Reproduce exactly, and only, the lines below from the one containing "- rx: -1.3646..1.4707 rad" through the one containing "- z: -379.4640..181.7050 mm".

==== Records supplied ====

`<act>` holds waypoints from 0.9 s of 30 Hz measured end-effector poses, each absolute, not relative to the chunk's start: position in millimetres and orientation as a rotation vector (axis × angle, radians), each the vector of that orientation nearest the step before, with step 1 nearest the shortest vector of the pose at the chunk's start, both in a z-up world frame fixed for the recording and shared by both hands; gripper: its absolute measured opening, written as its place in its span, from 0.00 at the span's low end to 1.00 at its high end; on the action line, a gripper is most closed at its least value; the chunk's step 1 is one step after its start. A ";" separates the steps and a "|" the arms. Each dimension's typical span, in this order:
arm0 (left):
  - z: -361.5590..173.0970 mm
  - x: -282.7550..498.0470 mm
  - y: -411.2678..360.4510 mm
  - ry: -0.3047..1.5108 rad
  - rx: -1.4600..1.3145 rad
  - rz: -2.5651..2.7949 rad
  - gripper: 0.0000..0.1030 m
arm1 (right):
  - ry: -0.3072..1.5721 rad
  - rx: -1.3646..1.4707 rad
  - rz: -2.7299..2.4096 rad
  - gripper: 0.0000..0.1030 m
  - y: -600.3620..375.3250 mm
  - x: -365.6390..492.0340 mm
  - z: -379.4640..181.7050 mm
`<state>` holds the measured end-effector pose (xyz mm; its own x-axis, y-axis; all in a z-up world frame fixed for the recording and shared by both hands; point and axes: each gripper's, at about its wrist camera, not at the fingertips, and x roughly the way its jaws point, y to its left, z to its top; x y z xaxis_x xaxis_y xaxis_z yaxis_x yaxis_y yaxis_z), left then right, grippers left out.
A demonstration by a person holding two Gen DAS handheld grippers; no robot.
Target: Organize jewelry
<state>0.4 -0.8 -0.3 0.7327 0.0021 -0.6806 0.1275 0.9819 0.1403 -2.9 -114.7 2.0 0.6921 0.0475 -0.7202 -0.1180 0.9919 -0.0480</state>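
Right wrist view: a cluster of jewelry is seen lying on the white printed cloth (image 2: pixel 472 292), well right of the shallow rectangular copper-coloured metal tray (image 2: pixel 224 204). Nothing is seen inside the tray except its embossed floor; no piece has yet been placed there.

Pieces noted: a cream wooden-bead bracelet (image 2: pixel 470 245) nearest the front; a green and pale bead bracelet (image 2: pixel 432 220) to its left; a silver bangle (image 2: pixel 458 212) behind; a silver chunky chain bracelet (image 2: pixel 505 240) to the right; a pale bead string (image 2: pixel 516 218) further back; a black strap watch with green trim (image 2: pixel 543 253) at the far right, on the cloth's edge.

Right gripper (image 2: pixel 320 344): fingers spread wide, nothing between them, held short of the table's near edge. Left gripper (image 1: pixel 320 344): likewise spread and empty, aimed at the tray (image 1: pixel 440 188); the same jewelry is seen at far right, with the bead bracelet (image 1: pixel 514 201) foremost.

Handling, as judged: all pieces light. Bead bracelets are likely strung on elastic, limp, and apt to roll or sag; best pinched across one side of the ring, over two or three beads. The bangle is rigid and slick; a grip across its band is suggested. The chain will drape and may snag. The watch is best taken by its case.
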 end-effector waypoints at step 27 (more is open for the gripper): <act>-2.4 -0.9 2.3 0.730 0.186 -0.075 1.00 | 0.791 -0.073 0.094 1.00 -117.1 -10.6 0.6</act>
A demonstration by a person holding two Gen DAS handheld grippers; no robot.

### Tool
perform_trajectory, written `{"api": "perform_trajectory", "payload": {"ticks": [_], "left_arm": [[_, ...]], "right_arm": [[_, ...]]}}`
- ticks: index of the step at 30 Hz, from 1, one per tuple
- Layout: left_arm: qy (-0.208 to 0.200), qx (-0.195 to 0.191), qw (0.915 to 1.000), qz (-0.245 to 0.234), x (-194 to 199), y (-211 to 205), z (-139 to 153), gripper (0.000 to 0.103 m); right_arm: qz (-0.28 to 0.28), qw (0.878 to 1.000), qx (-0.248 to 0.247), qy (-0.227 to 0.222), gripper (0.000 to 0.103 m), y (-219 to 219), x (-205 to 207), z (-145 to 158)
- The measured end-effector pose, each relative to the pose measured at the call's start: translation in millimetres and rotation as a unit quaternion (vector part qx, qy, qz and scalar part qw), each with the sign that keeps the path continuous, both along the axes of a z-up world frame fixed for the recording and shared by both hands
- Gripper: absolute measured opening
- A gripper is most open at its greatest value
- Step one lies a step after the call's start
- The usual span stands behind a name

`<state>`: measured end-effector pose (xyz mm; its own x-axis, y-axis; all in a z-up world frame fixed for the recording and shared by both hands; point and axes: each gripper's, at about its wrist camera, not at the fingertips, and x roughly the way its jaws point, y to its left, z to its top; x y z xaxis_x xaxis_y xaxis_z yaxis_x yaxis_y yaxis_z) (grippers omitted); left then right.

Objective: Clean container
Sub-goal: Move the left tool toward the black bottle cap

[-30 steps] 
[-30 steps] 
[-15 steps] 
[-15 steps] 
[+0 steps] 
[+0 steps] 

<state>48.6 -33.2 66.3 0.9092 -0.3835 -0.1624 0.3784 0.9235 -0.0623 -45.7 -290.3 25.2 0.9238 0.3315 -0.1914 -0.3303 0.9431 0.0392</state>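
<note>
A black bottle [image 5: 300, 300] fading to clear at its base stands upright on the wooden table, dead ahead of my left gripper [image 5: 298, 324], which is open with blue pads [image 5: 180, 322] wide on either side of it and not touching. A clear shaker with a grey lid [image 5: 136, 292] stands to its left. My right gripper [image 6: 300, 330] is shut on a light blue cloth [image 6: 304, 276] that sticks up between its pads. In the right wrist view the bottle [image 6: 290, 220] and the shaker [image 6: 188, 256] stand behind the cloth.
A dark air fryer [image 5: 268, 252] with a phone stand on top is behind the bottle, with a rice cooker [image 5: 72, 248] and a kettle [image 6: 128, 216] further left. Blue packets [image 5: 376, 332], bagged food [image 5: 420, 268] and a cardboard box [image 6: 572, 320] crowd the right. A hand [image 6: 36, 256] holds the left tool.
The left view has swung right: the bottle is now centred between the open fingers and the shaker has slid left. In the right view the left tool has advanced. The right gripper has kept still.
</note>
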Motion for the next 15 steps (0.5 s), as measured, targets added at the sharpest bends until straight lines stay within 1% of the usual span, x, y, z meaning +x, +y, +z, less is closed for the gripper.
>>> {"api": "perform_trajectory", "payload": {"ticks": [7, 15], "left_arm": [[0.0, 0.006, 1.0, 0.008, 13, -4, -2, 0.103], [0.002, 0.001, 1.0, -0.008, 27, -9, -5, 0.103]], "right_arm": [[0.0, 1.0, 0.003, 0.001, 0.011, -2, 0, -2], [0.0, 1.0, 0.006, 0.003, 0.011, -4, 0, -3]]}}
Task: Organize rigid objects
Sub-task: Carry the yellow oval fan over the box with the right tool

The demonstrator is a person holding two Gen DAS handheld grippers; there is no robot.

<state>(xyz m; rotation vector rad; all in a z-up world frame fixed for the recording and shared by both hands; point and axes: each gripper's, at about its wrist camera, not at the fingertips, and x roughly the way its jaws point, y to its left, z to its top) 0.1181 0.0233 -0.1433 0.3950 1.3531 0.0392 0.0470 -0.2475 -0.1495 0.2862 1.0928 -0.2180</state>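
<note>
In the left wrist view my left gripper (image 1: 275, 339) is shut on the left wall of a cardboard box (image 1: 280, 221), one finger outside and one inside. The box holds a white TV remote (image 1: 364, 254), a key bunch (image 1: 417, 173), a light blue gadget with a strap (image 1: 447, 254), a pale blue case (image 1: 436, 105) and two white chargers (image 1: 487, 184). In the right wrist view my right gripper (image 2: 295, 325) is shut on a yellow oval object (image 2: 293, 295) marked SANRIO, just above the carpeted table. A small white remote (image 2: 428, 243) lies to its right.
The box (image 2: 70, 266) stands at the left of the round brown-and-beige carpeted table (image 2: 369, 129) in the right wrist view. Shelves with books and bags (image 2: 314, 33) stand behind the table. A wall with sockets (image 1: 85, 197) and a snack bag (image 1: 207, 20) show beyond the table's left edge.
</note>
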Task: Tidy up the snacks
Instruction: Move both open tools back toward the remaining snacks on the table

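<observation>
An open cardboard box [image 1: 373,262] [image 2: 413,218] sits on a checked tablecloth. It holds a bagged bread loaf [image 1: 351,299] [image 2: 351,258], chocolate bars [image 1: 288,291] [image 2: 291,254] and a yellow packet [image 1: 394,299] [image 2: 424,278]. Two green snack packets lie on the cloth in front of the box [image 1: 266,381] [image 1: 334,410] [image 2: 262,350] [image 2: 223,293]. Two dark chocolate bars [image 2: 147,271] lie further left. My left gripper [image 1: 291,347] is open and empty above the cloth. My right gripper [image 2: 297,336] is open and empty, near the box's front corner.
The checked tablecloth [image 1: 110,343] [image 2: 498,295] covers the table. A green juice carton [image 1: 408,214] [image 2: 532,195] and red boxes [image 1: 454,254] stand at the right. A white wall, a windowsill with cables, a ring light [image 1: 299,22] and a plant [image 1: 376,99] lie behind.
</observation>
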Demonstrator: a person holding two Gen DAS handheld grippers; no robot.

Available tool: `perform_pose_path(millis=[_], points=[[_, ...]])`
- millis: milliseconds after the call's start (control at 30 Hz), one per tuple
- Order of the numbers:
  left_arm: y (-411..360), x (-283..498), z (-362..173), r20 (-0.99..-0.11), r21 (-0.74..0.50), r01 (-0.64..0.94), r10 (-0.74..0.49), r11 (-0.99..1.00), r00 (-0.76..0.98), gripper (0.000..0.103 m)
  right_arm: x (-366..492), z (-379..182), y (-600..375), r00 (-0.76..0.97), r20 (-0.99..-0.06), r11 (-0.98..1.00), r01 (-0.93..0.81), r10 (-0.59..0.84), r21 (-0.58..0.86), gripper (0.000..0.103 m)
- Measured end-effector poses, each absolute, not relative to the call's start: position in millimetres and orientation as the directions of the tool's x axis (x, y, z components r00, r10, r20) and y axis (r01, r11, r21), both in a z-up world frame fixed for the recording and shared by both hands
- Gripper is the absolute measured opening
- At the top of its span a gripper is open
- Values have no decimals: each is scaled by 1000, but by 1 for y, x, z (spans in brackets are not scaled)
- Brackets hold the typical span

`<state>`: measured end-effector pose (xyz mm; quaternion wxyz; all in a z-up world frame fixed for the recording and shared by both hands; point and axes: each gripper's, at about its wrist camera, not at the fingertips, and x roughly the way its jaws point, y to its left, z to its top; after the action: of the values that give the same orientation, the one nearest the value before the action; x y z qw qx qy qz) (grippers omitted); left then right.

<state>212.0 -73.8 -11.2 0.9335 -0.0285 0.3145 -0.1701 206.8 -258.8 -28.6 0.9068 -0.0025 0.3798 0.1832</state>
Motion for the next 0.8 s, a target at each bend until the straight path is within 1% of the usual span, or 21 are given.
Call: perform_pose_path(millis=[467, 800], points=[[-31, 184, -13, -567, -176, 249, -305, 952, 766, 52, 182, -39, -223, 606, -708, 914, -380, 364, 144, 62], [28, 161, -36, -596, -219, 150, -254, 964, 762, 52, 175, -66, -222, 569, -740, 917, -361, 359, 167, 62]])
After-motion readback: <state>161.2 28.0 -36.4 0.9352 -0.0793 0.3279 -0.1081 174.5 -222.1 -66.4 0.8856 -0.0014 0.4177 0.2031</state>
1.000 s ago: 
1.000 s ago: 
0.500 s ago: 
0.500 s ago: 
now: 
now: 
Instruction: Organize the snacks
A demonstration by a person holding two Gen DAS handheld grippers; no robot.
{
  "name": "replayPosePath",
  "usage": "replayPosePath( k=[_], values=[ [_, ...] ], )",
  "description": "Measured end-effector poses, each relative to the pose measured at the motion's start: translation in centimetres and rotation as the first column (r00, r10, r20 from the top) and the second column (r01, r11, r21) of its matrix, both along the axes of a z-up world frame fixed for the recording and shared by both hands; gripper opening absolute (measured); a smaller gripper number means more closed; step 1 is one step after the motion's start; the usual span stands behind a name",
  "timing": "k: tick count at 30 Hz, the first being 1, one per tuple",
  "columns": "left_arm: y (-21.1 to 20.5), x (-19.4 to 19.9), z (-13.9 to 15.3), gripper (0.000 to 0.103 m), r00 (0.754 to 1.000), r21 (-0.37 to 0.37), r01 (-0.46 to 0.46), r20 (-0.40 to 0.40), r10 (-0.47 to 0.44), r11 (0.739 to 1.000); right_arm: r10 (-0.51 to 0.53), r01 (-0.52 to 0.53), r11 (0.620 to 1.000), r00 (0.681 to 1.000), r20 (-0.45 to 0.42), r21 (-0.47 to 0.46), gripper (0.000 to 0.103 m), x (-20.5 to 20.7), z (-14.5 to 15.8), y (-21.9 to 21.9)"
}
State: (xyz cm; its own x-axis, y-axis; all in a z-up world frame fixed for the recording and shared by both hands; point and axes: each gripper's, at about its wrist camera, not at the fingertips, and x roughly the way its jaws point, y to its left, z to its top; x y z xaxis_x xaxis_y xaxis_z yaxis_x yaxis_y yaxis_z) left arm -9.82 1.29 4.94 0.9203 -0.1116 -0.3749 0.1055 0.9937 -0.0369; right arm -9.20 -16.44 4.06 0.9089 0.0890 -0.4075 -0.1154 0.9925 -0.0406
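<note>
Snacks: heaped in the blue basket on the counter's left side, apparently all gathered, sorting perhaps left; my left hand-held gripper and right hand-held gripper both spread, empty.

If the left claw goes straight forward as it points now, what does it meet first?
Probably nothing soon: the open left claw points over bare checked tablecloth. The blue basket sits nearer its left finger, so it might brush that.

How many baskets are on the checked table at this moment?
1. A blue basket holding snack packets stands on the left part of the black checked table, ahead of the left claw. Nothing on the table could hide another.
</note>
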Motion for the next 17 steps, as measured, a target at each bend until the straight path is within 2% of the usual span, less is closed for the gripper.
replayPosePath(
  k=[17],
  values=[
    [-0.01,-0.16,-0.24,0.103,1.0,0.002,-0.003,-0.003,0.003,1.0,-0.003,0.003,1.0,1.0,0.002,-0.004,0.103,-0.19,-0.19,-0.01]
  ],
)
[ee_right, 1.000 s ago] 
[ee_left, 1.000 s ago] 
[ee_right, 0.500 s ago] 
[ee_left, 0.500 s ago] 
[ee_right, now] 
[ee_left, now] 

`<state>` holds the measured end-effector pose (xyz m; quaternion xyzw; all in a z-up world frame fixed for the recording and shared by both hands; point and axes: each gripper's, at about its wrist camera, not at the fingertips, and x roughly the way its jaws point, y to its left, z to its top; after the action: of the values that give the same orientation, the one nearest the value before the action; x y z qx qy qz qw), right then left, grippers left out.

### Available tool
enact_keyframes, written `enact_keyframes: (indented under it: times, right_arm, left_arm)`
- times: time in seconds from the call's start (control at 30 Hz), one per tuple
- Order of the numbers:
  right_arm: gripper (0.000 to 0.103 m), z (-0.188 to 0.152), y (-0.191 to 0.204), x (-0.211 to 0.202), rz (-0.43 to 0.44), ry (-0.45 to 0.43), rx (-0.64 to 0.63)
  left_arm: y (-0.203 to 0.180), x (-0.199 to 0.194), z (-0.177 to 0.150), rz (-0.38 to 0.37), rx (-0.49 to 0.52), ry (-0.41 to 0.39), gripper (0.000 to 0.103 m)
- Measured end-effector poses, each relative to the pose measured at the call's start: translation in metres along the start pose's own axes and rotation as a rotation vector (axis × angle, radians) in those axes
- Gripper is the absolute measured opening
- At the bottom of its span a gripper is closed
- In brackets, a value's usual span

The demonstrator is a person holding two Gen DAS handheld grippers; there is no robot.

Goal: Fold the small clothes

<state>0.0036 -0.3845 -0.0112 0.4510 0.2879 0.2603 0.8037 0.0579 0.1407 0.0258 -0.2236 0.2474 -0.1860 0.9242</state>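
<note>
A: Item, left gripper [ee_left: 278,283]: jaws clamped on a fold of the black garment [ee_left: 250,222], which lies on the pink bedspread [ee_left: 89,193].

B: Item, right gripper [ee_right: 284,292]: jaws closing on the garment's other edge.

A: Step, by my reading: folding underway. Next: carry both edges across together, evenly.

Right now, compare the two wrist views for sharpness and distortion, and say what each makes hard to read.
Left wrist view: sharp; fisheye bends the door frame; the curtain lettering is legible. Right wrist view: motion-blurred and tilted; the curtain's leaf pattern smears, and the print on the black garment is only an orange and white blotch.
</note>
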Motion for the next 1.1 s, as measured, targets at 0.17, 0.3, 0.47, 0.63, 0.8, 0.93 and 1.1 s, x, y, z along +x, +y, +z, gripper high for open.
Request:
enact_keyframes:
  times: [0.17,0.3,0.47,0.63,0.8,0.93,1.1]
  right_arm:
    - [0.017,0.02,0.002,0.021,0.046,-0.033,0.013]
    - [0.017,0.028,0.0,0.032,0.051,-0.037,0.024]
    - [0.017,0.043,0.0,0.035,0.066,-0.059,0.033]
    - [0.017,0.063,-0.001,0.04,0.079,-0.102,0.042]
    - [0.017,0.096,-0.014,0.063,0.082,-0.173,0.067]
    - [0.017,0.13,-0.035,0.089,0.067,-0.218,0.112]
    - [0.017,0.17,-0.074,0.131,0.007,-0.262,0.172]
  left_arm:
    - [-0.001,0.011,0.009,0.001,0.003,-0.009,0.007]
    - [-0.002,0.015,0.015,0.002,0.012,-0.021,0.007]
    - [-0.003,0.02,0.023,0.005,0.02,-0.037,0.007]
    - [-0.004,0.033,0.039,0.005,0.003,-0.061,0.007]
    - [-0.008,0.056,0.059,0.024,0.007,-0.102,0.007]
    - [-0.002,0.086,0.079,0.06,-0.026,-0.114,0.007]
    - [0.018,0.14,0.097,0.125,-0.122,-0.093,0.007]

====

§ Result
  - rx: -1.3646..1.4707 rad
  - rz: -2.7299..2.4096 rad
  - gripper: 0.0000..0.1030 m
  - y: -600.3620..375.3250 mm
  - x: -365.6390..492.0340 mm
  - z: -379.4640..181.7050 mm

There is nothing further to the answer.